### TASK OBJECTIVE
Transcribe all of the listing exactly.

### DATASET SECTION
# # # # # # #

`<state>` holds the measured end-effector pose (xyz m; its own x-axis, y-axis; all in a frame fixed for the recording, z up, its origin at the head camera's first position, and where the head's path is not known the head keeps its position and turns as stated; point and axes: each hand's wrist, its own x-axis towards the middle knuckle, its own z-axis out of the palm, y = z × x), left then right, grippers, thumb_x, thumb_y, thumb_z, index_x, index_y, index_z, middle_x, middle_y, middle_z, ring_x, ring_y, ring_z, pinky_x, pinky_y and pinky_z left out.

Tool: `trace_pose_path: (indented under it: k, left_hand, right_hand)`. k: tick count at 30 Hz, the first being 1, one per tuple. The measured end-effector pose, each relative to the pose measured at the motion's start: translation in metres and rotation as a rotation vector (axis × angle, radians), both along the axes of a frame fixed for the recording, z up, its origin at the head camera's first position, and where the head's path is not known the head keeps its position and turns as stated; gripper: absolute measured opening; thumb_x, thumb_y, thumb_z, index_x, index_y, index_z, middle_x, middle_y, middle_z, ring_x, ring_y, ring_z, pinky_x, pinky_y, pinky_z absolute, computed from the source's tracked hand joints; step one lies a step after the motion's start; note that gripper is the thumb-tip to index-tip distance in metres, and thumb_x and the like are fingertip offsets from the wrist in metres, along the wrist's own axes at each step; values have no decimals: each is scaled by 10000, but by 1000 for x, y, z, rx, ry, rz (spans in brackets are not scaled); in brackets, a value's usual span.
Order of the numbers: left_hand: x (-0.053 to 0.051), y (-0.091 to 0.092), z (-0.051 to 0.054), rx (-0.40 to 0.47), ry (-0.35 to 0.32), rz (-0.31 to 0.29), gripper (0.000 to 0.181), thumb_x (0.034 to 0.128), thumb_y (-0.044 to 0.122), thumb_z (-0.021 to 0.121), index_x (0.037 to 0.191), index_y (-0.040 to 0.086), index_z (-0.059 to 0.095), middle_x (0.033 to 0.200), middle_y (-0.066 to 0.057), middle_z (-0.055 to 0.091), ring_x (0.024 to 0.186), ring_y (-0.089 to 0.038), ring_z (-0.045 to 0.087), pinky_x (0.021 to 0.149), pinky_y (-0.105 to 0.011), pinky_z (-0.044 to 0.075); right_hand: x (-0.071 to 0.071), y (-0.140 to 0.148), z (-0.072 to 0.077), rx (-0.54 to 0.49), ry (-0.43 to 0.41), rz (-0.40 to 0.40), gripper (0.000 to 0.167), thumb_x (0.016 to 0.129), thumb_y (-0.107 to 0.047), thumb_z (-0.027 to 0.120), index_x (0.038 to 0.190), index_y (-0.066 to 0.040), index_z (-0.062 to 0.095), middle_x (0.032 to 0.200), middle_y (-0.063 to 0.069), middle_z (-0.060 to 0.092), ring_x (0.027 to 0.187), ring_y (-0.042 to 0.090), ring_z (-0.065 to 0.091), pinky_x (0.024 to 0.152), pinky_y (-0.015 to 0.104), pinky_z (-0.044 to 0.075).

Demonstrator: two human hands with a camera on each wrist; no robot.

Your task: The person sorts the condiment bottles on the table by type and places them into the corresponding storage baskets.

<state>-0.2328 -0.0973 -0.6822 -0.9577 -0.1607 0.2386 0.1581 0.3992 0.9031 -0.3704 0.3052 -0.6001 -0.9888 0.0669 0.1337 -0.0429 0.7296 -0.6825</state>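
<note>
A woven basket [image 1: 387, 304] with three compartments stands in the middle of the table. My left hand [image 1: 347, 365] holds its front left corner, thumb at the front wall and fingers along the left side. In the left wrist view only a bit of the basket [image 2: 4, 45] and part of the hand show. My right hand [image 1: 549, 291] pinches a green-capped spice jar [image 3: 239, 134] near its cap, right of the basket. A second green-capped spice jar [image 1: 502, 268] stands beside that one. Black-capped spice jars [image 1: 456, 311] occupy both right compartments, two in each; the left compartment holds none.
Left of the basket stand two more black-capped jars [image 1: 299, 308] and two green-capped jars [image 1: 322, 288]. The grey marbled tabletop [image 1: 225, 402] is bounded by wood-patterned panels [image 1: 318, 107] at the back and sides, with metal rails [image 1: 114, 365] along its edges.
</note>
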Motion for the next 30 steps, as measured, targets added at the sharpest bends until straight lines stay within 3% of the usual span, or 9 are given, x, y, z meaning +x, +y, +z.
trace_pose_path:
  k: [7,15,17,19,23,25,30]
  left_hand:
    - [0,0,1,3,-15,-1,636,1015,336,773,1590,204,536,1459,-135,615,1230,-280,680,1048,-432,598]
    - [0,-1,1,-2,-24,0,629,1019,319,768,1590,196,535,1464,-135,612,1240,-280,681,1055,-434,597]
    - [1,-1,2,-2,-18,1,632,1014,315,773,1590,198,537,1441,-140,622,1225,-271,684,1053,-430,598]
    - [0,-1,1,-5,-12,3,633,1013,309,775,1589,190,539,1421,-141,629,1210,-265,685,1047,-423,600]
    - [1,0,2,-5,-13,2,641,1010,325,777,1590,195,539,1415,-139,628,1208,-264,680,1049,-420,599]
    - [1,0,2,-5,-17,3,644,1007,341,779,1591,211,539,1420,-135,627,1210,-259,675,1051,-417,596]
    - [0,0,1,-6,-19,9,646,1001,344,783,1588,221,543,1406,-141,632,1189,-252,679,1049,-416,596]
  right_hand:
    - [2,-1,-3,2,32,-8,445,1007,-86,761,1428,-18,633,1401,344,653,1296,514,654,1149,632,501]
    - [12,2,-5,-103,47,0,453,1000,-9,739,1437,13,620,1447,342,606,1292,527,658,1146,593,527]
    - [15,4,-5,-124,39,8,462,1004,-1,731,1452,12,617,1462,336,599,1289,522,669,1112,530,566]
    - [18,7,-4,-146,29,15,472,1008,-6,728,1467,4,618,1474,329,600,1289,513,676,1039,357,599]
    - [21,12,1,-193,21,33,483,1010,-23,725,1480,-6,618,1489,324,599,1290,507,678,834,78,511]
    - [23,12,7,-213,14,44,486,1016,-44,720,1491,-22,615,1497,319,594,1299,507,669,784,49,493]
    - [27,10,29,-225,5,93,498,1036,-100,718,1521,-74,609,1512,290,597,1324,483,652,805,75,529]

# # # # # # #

### RESPONSE AREA
`<state>` holds the measured end-effector pose (xyz m; its own x-axis, y-axis; all in a frame fixed for the recording, z up, its origin at the head camera's first position, and where the head's path is not known the head keeps its position and turns as stated; point and axes: each hand's wrist, its own x-axis towards the middle knuckle, its own z-axis out of the palm, y = z × x), left then right, grippers, thumb_x, thumb_y, thumb_z, index_x, index_y, index_z, middle_x, middle_y, middle_z, ring_x, ring_y, ring_z, pinky_x, pinky_y and pinky_z left out.

Tool: `trace_pose_path: (indented under it: k, left_hand, right_hand)`. k: tick count at 30 Hz, the first being 1, one per tuple. The measured end-effector pose, each relative to the pose measured at the motion's start: translation in metres and rotation as a rotation vector (axis × angle, radians), both along the axes of a frame fixed for the recording, z up, its origin at the head camera's first position, and where the head's path is not known the head keeps its position and turns as stated; gripper: absolute measured opening; thumb_x, thumb_y, thumb_z, index_x, index_y, index_z, middle_x, middle_y, middle_z, ring_x, ring_y, ring_z, pinky_x, pinky_y, pinky_z absolute, computed from the source's tracked hand joints; step one lies a step after the motion's start; note that gripper is the thumb-tip to index-tip distance in metres, and thumb_x and the like are fingertip offsets from the wrist in metres, along the wrist's own axes at each step; values have no decimals: each is scaled by 10000, but by 1000 for x, y, z, rx, ry, rz (spans in brackets are not scaled); in brackets, a value's usual span.
Order of the numbers: left_hand: x (-0.053 to 0.051), y (-0.091 to 0.092), z (-0.051 to 0.054), rx (-0.40 to 0.47), ry (-0.35 to 0.32), rz (-0.31 to 0.29), gripper (0.000 to 0.181), thumb_x (0.034 to 0.128), thumb_y (-0.044 to 0.122), thumb_z (-0.021 to 0.121), index_x (0.037 to 0.191), index_y (-0.040 to 0.086), index_z (-0.059 to 0.095), middle_x (0.033 to 0.200), middle_y (-0.066 to 0.057), middle_z (-0.055 to 0.091), ring_x (0.024 to 0.186), ring_y (-0.089 to 0.038), ring_z (-0.045 to 0.087), pinky_x (0.021 to 0.149), pinky_y (-0.105 to 0.011), pinky_z (-0.044 to 0.075); right_hand: x (-0.071 to 0.071), y (-0.140 to 0.148), z (-0.072 to 0.077), rx (-0.54 to 0.49), ry (-0.43 to 0.41), rz (-0.40 to 0.40), gripper (0.000 to 0.167), thumb_x (0.016 to 0.129), thumb_y (-0.107 to 0.047), thumb_z (-0.027 to 0.120), index_x (0.038 to 0.190), index_y (-0.066 to 0.040), index_z (-0.062 to 0.095), middle_x (0.032 to 0.200), middle_y (-0.063 to 0.069), middle_z (-0.060 to 0.092), ring_x (0.027 to 0.187), ring_y (-0.042 to 0.090), ring_z (-0.065 to 0.091), pinky_x (0.024 to 0.152), pinky_y (-0.015 to 0.104), pinky_z (-0.044 to 0.075).

Demonstrator: two human hands with a camera on each wrist; no robot.

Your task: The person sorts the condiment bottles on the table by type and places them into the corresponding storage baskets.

<state>-0.2328 -0.0973 -0.6822 -0.9577 -0.1607 0.2386 0.1581 0.3992 0.9031 -0.3704 0.3052 -0.6001 -0.9888 0.0669 0.1337 -0.0429 0.7296 -0.6825</state>
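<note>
A woven basket [image 1: 387, 304] with three compartments stands in the middle of the table. My left hand [image 1: 347, 365] holds its front left corner, thumb at the front wall and fingers along the left side. In the left wrist view only a bit of the basket [image 2: 4, 45] and part of the hand show. My right hand [image 1: 549, 291] pinches a green-capped spice jar [image 3: 239, 134] near its cap, right of the basket. A second green-capped spice jar [image 1: 502, 268] stands beside that one. Black-capped spice jars [image 1: 456, 311] occupy both right compartments, two in each; the left compartment holds none.
Left of the basket stand two more black-capped jars [image 1: 299, 308] and two green-capped jars [image 1: 322, 288]. The grey marbled tabletop [image 1: 225, 402] is bounded by wood-patterned panels [image 1: 318, 107] at the back and sides, with metal rails [image 1: 114, 365] along its edges.
</note>
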Motion for the next 30 steps, as measured, targets added at the sharpest bends until straight lines stay within 3% of the usual span, or 9 are given, x, y, z meaning +x, +y, +z.
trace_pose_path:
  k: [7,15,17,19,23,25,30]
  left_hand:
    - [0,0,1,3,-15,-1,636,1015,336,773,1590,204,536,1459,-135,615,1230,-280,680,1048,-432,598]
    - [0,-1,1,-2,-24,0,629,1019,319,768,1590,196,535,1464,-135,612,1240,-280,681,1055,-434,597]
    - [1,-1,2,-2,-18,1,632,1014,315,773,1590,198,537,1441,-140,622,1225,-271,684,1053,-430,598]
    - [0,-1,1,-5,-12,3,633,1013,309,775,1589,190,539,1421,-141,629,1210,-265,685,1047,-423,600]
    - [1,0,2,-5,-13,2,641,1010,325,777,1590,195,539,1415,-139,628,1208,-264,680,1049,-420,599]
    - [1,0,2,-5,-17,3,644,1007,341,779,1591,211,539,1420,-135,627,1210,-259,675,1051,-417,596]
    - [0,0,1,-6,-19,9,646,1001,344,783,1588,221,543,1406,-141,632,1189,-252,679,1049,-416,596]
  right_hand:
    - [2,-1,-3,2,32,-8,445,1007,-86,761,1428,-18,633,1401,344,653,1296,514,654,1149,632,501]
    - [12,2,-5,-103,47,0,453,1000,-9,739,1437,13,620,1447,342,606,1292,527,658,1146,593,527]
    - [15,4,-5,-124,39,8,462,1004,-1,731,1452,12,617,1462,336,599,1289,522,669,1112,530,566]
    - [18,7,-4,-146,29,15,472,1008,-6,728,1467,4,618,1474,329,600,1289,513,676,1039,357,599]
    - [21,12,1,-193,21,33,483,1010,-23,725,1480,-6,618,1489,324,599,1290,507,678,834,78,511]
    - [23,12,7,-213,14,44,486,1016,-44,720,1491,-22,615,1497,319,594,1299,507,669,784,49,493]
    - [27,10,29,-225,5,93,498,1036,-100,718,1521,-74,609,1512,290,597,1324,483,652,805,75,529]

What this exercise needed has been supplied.